Wasn’t Reagan’s whole career a repudiation of that thesis? Isn’t it a fact that Ronald Regan, calmly and steadily from 1947 on, told the truth about Communism. In October of 1964, he told the country things on behalf of a candidate who only carried five, six states. He came back, won the governorship of California, saying things people thought you weren’t allowed to say. He survived for 8 years saying things you weren’t allowed to say. He ran and lost in ’76 saying things you weren’t allowed to say. And ran and won in 1980 saying things you weren’t allowed to say. The entire national establishment was staggered that Reagan thought you could win the Cold War and to this day refuses to concede that the reason the Soviet Union disappeared was a clear, deliberate strategy by Reagan.

In your view, this going to come to a head in the next 2 or 3 years?

Not necessarily. If I’m wrong, it will turn out that Ahmadinejad was just a bad week with a bad speech and we’ll all end up being happy friends and we’ll never have to do this. But if I’m right, sooner or later, the strategy I’m outlining will become inevitable.

And if this President doesn’t deal with it, Republicans running for president in 2008 better warn the country that we need to get on a war-footing program?

I think you’re already seeing with people like Senator [Hillary] Clinton [D.-N.Y.] that even in the Democratic Party there are a fair number of people who have figured out that the current Iranian government is bad news and very dangerous. I don’t think there are going to be very many appeasement candidates by 2008.

You’ve mentioned these various groups within Iran, but what is your knowledge of them?

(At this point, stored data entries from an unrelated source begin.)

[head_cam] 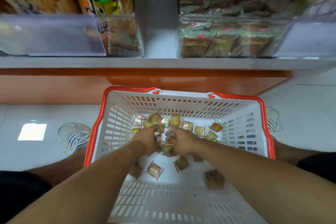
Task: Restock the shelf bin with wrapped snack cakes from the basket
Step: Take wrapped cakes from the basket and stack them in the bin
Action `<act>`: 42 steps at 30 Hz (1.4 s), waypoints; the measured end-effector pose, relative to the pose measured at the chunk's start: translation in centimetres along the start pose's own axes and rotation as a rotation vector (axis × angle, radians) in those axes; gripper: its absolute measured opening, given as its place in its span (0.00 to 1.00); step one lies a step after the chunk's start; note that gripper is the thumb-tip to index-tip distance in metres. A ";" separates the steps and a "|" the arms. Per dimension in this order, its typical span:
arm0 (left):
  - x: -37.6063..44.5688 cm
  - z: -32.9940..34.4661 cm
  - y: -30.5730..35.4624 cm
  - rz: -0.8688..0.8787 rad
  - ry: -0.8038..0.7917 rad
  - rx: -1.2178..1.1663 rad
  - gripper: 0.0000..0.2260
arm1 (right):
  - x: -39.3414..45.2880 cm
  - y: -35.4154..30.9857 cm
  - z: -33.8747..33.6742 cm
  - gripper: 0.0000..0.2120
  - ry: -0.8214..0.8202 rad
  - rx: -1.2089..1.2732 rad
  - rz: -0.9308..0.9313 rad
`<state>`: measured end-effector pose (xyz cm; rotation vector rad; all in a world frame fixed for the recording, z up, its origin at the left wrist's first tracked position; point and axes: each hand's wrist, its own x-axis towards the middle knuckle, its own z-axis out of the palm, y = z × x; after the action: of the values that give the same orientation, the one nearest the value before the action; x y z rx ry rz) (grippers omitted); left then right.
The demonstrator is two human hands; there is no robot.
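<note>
Store floor with white basket (116, 132) below the shelf bin (229, 42): both arms reach down into it, left hand (148, 139) and right hand (182, 142) curled side by side, gathering wrapped snack cakes (168, 148) between them; more cakes lie loose around both hands.

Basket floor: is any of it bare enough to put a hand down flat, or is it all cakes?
The basket floor is crowded along its far wall with snack cakes, where the left hand and right hand gather them. Bare white floor shows on the near side, between one loose cake and another blurred cake.
</note>
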<state>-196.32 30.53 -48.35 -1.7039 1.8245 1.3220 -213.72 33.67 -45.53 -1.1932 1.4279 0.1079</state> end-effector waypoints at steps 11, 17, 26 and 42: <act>-13.5 -17.3 13.3 0.307 -0.528 -0.578 0.19 | -20.1 -13.7 -15.0 0.25 0.030 -0.104 -0.236; -22.4 -22.1 17.4 0.444 -0.304 -0.761 0.05 | -27.5 -15.9 -17.7 0.24 0.174 0.287 -0.506; -22.8 -21.8 17.9 0.258 -0.361 -1.350 0.19 | -26.0 -14.3 -17.3 0.28 0.804 -0.247 -1.012; -21.6 -21.5 16.8 0.364 -0.452 -1.239 0.15 | -25.7 -13.2 -17.5 0.30 0.732 -0.411 -1.120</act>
<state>-198.81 24.76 -14.13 -1.2238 1.0443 3.0738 -222.75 30.62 -13.11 -2.3748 1.1270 -0.9305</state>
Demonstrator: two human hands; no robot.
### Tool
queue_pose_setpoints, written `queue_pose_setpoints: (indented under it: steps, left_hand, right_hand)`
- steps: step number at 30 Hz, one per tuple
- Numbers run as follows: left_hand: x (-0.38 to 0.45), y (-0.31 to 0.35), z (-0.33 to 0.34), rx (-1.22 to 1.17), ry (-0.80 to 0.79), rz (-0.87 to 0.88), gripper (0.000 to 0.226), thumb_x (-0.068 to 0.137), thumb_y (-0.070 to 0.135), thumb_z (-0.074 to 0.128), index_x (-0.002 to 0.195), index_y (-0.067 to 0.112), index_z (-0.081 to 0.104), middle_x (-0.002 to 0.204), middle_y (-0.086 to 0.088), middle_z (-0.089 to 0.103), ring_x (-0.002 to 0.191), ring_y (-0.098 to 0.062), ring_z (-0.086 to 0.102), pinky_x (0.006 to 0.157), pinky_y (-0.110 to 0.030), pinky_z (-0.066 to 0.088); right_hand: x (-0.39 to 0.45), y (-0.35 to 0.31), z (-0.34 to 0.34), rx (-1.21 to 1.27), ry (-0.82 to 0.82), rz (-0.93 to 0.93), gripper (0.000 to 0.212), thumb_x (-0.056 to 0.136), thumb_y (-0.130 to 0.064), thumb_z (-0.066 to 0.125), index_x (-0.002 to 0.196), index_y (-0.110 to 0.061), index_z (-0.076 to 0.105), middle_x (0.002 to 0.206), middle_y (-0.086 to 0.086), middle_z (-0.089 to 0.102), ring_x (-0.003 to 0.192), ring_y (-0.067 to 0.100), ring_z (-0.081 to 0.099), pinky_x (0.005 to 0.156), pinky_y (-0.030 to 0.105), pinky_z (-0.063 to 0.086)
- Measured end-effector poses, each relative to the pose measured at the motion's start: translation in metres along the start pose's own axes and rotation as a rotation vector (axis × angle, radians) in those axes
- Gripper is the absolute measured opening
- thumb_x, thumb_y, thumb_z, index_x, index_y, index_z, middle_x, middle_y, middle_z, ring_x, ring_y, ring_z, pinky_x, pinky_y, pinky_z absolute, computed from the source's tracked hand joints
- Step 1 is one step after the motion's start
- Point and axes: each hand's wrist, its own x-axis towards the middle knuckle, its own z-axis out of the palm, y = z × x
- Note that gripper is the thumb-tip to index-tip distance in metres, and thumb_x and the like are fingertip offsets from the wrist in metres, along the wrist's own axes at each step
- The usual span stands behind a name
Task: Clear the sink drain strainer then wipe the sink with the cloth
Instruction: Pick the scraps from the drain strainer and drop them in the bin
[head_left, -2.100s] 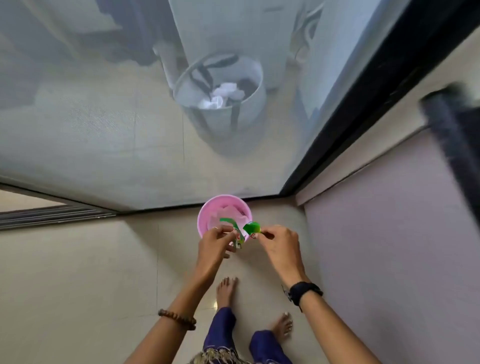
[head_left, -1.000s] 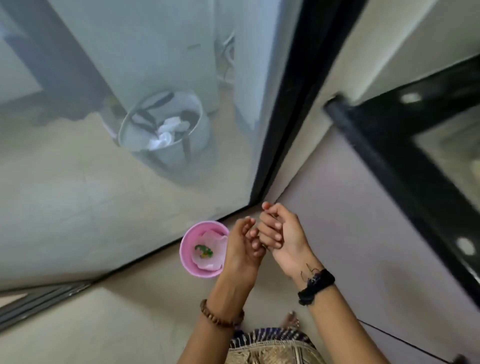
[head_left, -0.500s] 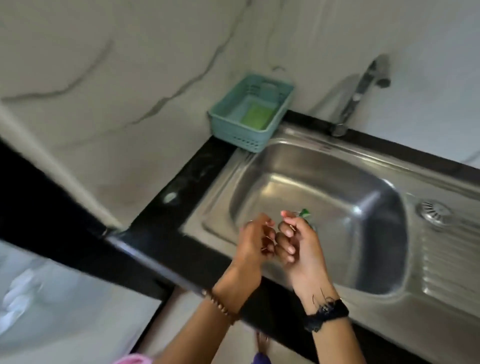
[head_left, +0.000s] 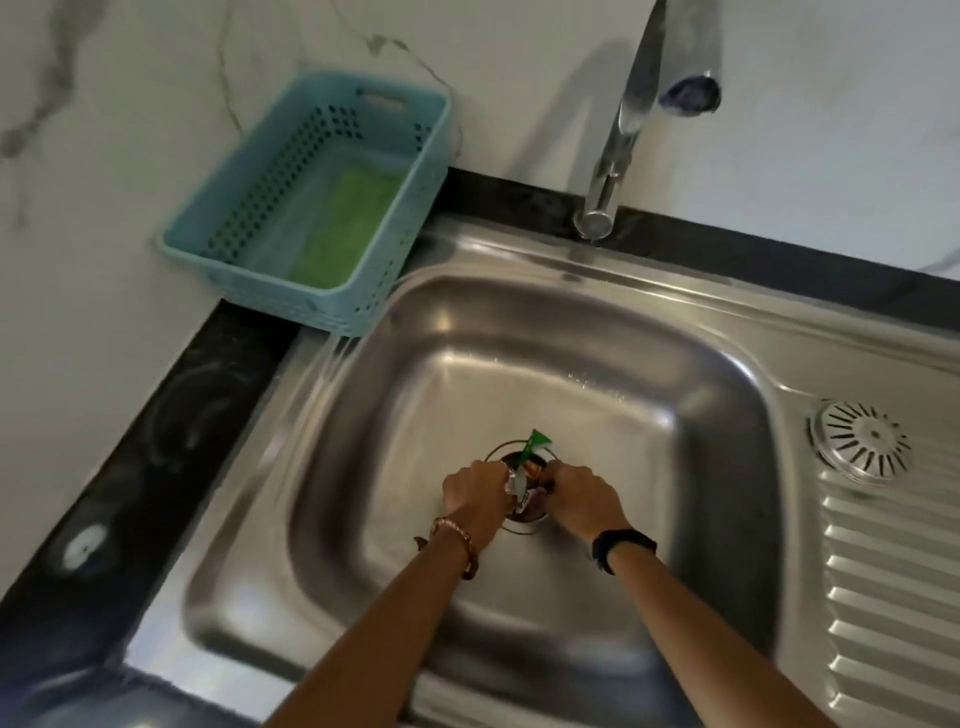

That is the best first step. To the degree we could replace the regime peacefully, I’m for it. To the degree we can’t replace the regime peacefully, I’m for replacing the regime. But we have seen large riots. We have seen, as I said, a thousand candidates who were rejected. So, the first thing I’d do is call the thousand people who were knocked off the list.

Quietly.

Quietly. We do know that there’s a trade union movement actively talking with non-Iranian trade union leaders. One of the first things that brought down Mossadeq in ’53 is that there were strikes in the oilfield. We do know that there are trade leaders who are saying, “Boy, if we had a strike fund, if our families were going to be fed, we’d sure be interested in fighting.” Remember, this is a country that’s only 51% Persian. Iran is a very complex, multi-ethnic society.